El diagnóstico es principalmente clínico. El análisis dermatoscópico es una herramienta útil para el diagnóstico diferencial. Las lesiones dudosas tras un examen objetivo y una dermatoscopia deben someterse a una biopsia por escisión y a un examen histopatológico. El análisis de tomografía óptica de coherencia de fase de alta definición (HD - OCT) es de uso clínico raro y se explota principalmente con fines de investigación. Otra técnica utilizable es la microscopía confocal. Ambas técnicas tienen limitaciones en cuanto a la resolución y la capacidad de visualizar las partes más profundas de la lesión. Si se sospecha una invasión perineural, los exámenes de elección son una resonancia magnética, mientras que para la invasión ósea se opta por una tomografía computarizada de cráneo / cerebro. La evaluación de los ganglios linfáticos se puede realizar con ultrasonido en el caso de ciertas lesiones en la cabeza con posible agobiopsia, alternativamente con RMN o TC. Algunas lesiones de interés dermatológico pueden simular con mayor frecuencia un carcinoma de células escamosas del que se pueden distinguir por ciertas características y a través de la dermatoscopia: .

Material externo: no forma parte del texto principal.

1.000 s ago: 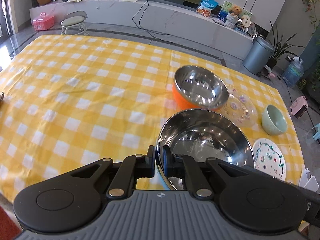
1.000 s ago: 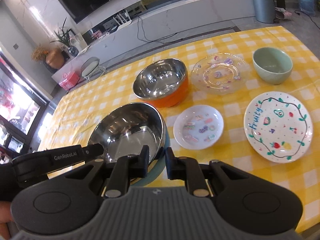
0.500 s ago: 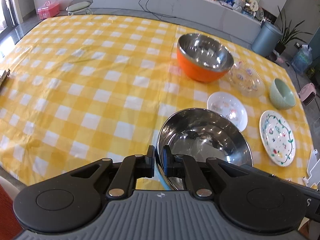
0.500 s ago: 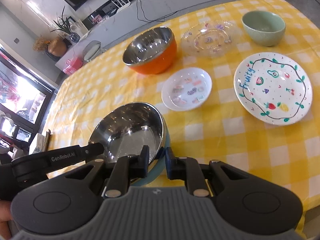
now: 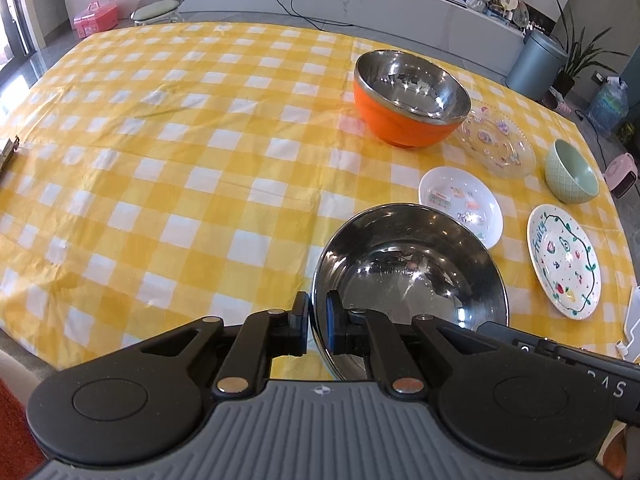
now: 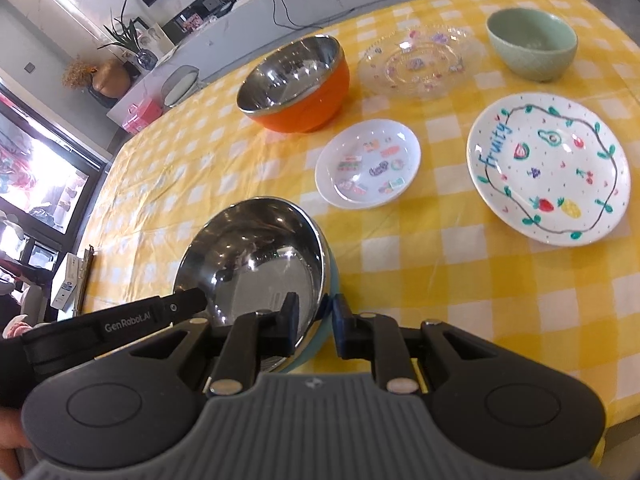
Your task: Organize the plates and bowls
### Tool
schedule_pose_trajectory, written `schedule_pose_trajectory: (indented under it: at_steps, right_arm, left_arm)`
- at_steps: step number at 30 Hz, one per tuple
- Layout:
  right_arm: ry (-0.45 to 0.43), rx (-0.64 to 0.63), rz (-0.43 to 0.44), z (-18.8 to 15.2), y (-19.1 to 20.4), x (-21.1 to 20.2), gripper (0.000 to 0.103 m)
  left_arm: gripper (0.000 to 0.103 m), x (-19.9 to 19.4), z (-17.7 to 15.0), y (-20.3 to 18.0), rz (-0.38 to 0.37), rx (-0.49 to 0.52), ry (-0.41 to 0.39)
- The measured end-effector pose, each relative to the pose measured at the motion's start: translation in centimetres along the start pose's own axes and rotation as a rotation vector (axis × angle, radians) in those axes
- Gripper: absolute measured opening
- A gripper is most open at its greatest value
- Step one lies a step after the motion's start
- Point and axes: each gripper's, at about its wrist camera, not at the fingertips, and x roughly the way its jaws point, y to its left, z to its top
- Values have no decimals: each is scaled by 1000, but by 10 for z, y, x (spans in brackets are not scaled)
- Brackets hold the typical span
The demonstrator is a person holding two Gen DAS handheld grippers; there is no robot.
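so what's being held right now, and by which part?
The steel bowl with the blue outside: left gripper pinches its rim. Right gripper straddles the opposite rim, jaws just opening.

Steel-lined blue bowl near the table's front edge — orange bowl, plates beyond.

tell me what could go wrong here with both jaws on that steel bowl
1. The right gripper has just been opening its jaws at the steel bowl rim; if the left gripper alone is left pinching the thin rim, the bowl may tip or slip.
2. The small plate sits close beyond the bowl; pushing it forward could knock that.
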Motion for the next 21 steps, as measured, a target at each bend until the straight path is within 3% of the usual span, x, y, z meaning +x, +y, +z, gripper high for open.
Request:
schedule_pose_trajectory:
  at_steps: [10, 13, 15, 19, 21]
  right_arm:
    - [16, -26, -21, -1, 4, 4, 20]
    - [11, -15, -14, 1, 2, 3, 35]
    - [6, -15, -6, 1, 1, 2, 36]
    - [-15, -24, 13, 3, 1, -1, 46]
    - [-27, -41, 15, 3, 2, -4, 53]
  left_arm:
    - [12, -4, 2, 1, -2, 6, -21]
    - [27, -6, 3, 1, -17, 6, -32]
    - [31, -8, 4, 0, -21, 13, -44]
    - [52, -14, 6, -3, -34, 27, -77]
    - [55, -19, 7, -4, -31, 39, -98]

La prevención de esta neoplasia se logra reduciendo la exposición a los rayos UV y protegiendo la piel con protectores solares. El grado de protección de los protectores solares contenidos en las cremas protectoras depende del factor de protección, que nunca debe ser inferior a 15. El factor de protección expresa la relación entre la cantidad de radiación UVB capaz de causar eritema en la piel protegida y la cantidad de radiación UVB capaz de causar eritema en sí cuando la piel no está protegida La ropa es útil para proteger la luz solar. En caso de exposición prolongada, especialmente si la radiación solar es intensa, se debe dar preferencia a Camisas de manga larga, Pantalones Largos, el uso de gafas y/o sombreros con una visera. Los carcinomas de células escamosas de bajo riesgo se pueden tratar, en casos seleccionados, con curetaje y electrodisecación. Los carcinomas de células escamosas de riesgo alto se deben tratar con escisión quirúrgica o cirugía micrográfica de Mohs de acuerdo con el número, el tamaño y la ubicación de las lesiones. Los márgenes de resección deben ser de al menos 4 mm en lesiones de bajo riesgo y de al menos 6 mm en lesiones de alto riesgo. En caso de márgenes de resección insuficientes, se debe realizar una nueva escisión, cirugía micrográfica de Mohs o radioterapia. La radioterapia puede realizarse en casos seleccionados, en particular en pacientes de edad avanzada con múltiples comorbilidades, pero está contraindicada para lesiones recurrentes, lesiones en la piel sometidas a radioterapia y genodermatosis. La probabilidad de recidiva después del tratamiento es comparable a la cirugía de escisión y la cirugía micrográfica de Mohs. La radioterapia adyuvante puede ser elegida después de escisión incompleta, márgenes de resección insuficientes, invasión perineural y metástasis ganglionar; en este caso el riesgo de recurrencia es mayor.